Work request - Could you set down all of the data again, exactly as it stands?
□ □ □ □ □ □ □
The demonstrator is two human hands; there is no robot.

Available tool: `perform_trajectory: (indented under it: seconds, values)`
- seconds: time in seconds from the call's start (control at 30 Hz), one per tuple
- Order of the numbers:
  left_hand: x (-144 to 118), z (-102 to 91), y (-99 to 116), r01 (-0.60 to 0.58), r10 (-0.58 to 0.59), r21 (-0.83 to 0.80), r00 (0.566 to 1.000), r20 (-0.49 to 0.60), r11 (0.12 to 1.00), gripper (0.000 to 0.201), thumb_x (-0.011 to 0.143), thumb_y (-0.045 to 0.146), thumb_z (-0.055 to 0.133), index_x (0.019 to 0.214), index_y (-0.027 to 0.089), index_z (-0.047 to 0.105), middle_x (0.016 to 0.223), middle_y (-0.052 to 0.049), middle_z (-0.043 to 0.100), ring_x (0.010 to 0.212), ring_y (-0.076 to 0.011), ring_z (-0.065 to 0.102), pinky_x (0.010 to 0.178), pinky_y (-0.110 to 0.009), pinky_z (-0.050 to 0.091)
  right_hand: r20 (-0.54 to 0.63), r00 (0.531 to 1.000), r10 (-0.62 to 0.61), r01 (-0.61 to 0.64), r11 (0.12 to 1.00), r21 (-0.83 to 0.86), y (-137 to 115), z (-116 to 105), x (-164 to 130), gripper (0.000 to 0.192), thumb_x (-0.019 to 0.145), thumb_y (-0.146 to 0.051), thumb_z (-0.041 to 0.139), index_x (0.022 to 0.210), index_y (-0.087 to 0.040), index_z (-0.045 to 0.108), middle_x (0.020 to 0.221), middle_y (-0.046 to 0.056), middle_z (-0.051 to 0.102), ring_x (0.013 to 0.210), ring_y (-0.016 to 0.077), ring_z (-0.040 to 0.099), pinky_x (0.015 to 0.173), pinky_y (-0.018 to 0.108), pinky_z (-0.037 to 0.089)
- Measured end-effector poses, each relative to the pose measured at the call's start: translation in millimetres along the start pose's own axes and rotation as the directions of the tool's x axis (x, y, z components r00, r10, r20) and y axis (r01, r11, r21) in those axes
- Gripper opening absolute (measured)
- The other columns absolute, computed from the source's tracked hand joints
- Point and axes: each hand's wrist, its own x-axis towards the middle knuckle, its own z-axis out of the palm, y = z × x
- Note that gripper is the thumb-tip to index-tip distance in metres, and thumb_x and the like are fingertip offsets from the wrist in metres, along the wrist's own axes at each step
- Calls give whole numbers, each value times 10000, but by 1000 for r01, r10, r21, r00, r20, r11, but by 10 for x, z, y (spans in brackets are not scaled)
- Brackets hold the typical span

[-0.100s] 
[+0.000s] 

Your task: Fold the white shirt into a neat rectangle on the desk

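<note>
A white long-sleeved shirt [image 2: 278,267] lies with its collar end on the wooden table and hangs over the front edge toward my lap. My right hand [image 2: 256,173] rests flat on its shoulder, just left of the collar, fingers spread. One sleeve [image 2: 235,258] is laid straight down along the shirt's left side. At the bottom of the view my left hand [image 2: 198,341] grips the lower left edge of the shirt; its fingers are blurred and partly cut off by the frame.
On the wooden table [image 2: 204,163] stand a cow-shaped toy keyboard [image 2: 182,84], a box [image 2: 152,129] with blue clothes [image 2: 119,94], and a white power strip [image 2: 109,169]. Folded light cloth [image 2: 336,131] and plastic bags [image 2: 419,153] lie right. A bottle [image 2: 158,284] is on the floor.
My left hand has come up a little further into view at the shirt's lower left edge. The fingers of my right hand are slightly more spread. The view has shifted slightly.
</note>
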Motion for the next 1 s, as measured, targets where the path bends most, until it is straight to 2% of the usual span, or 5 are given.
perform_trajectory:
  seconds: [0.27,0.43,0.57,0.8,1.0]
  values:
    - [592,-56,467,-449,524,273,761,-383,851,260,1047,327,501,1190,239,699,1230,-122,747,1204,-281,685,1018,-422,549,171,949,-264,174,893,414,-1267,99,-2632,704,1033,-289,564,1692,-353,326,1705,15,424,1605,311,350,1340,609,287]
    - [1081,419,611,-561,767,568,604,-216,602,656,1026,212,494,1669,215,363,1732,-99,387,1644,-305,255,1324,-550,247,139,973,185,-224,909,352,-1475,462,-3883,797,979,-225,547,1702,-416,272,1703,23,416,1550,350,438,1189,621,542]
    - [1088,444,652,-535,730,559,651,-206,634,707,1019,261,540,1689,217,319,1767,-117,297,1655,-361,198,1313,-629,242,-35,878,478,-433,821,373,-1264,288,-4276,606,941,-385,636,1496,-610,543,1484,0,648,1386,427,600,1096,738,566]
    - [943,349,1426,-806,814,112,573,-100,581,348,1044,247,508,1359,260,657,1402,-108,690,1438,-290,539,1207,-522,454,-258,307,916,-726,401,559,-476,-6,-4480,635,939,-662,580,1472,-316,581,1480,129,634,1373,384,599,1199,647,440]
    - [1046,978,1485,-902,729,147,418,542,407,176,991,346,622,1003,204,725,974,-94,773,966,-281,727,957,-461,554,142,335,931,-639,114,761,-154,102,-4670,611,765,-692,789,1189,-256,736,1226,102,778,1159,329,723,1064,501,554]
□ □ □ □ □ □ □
Solution to this exercise -
The demonstrator is two human hands; there is no robot.

Available tool: `perform_trajectory: (indented under it: seconds, values)`
- seconds: time in seconds from the call's start (control at 30 Hz), one per tuple
- Order of the numbers:
  left_hand: x (-144 to 118), z (-102 to 91), y (-99 to 116), r01 (-0.60 to 0.58), r10 (-0.58 to 0.59), r21 (-0.83 to 0.80), r00 (0.566 to 1.000), r20 (-0.49 to 0.60), r11 (0.12 to 1.00), gripper (0.000 to 0.201), thumb_x (-0.011 to 0.143), thumb_y (-0.045 to 0.146), thumb_z (-0.055 to 0.133), index_x (0.019 to 0.214), index_y (-0.027 to 0.089), index_z (-0.047 to 0.105), middle_x (0.016 to 0.223), middle_y (-0.052 to 0.049), middle_z (-0.043 to 0.100), ring_x (0.010 to 0.212), ring_y (-0.076 to 0.011), ring_z (-0.065 to 0.102), pinky_x (0.010 to 0.178), pinky_y (-0.110 to 0.009), pinky_z (-0.050 to 0.091)
  right_hand: r20 (-0.54 to 0.63), r00 (0.531 to 1.000), r10 (-0.62 to 0.61), r01 (-0.61 to 0.64), r11 (0.12 to 1.00), r21 (-0.83 to 0.86), y (-137 to 115), z (-116 to 105), x (-164 to 130), gripper (0.000 to 0.192), thumb_x (-0.019 to 0.145), thumb_y (-0.146 to 0.051), thumb_z (-0.041 to 0.139), index_x (0.022 to 0.210), index_y (-0.087 to 0.040), index_z (-0.045 to 0.108), middle_x (0.020 to 0.221), middle_y (-0.046 to 0.056), middle_z (-0.051 to 0.102), ring_x (0.013 to 0.210), ring_y (-0.016 to 0.077), ring_z (-0.040 to 0.099), pinky_x (0.015 to 0.173), pinky_y (-0.018 to 0.108), pinky_z (-0.037 to 0.089)
- Measured end-effector poses, each relative to the pose measured at the call's start: translation in millimetres along the start pose's own axes and rotation as the directions of the tool's x axis (x, y, z components r00, r10, r20) and y axis (r01, r11, r21) in those axes
- Gripper opening absolute (measured)
- The other columns absolute, computed from the source's tracked hand joints
- Point and axes: each hand's wrist, its own x-axis towards the middle knuckle, its own z-axis out of the palm, y = z × x
- Note that gripper is the thumb-tip to index-tip distance in metres, and thumb_x and the like are fingertip offsets from the wrist in metres, along the wrist's own axes at each step
- Calls give whole numbers, each value times 10000, but by 1000 for r01, r10, r21, r00, r20, r11, but by 10 for x, z, y (spans in brackets are not scaled)
- Brackets hold the typical span

[-0.100s] 
[+0.000s] 

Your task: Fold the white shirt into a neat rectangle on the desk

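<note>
A white long-sleeved shirt [image 2: 278,267] lies with its collar end on the wooden table and hangs over the front edge toward my lap. My right hand [image 2: 256,173] rests flat on its shoulder, just left of the collar, fingers spread. One sleeve [image 2: 235,258] is laid straight down along the shirt's left side. At the bottom of the view my left hand [image 2: 198,341] grips the lower left edge of the shirt; its fingers are blurred and partly cut off by the frame.
On the wooden table [image 2: 204,163] stand a cow-shaped toy keyboard [image 2: 182,84], a box [image 2: 152,129] with blue clothes [image 2: 119,94], and a white power strip [image 2: 109,169]. Folded light cloth [image 2: 336,131] and plastic bags [image 2: 419,153] lie right. A bottle [image 2: 158,284] is on the floor.
My left hand has come up a little further into view at the shirt's lower left edge. The fingers of my right hand are slightly more spread. The view has shifted slightly.
</note>
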Motion for the next 1 s, as measured, targets where the path bends most, until it is straight to 2% of the usual span, or 5 are given.
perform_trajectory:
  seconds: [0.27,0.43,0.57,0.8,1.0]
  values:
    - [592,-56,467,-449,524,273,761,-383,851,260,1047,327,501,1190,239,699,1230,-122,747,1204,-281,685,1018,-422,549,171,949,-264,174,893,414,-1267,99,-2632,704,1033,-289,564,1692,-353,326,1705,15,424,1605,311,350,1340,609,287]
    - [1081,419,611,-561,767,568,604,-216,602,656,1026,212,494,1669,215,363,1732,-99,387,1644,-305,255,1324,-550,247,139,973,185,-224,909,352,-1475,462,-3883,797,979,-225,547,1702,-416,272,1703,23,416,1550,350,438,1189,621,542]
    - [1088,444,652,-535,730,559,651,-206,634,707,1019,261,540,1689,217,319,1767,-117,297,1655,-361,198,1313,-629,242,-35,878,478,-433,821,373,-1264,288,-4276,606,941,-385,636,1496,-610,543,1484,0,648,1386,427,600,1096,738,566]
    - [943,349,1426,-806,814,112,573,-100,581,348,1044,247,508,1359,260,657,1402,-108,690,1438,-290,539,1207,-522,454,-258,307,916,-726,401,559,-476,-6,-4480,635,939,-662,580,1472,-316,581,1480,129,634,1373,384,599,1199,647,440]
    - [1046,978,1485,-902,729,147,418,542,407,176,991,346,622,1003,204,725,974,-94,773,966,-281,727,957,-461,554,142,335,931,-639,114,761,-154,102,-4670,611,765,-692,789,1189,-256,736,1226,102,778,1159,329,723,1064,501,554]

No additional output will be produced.